Excerpts from a dataset
━━━

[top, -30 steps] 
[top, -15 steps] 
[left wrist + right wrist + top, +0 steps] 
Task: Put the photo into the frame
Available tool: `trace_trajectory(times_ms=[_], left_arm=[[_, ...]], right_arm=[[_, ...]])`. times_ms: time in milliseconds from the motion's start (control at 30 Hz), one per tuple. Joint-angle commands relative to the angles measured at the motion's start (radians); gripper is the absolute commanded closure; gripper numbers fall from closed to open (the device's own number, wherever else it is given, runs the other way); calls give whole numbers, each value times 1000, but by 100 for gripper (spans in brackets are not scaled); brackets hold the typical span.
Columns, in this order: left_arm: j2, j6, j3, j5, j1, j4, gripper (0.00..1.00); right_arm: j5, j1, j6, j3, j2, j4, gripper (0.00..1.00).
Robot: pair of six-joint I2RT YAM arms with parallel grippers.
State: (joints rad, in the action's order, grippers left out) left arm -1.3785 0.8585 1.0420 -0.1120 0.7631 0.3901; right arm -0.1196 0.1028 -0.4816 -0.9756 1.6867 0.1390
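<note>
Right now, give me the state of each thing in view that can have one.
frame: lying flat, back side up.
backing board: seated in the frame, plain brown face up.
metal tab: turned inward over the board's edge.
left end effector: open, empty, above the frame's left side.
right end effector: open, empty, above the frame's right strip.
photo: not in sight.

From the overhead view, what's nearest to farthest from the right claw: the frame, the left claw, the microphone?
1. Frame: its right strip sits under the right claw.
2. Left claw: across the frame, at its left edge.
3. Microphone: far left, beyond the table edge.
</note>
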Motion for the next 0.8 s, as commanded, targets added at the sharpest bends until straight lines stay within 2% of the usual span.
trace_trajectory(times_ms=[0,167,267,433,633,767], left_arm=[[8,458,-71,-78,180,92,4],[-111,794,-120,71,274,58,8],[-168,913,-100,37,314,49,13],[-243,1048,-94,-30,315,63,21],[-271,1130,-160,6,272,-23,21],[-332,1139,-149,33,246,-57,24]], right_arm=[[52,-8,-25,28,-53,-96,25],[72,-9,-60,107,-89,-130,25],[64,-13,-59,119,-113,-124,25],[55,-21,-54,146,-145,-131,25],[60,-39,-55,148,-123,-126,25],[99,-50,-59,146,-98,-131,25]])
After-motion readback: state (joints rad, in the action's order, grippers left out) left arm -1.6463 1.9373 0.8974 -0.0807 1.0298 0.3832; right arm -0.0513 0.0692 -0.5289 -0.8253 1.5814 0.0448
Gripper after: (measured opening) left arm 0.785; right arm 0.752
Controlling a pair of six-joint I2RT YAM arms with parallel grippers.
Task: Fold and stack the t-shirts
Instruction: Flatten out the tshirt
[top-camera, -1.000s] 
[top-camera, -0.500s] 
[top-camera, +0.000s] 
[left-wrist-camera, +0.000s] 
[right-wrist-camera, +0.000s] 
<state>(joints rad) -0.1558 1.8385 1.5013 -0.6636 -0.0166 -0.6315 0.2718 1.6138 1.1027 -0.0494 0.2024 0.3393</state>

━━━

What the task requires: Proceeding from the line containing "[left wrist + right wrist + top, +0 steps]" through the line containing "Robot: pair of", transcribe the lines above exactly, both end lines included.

Task output:
[left wrist + right wrist + top, +0 steps] 
Task: Put the photo into the frame
Available tool: `trace_trajectory(times_ms=[_], left_arm=[[_, ...]], right_arm=[[_, ...]])`. times_ms: time in milliseconds from the motion's start (control at 30 Hz), one per tuple. Joint-angle commands relative to the angles measured at the motion's start (radians); gripper is the absolute commanded closure; gripper numbers fall from closed to open (the device's own number, wherever else it is given, runs the other way); calls give whole numbers, each value times 1000, but by 100 for gripper (spans in brackets are not scaled); brackets hold the typical span.
Columns, in this order: left_arm: j2, j6, j3, j5, j1, j4, gripper (0.00..1.00); right_arm: j5, j1, j6, j3, j2, j4, gripper (0.00..1.00).
Robot: pair of six-joint I2RT YAM arms with parallel grippers.

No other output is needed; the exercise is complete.